Start of Block
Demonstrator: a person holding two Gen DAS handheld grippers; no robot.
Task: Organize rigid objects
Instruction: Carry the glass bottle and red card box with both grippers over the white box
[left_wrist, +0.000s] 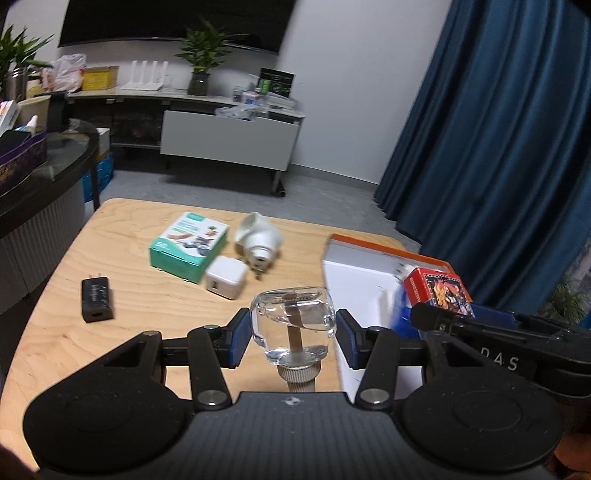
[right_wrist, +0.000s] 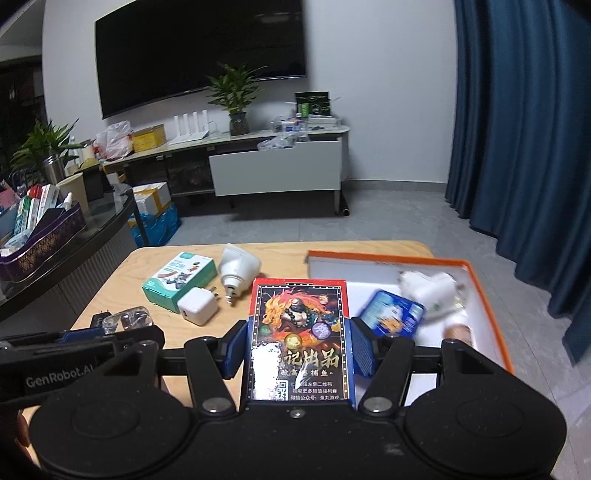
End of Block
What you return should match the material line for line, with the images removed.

Demonstrator: a person holding two Gen DAS handheld grippers; no robot.
Task: Organize rigid objects
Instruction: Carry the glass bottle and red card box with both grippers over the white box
[left_wrist, +0.000s] 
[right_wrist, +0.000s] 

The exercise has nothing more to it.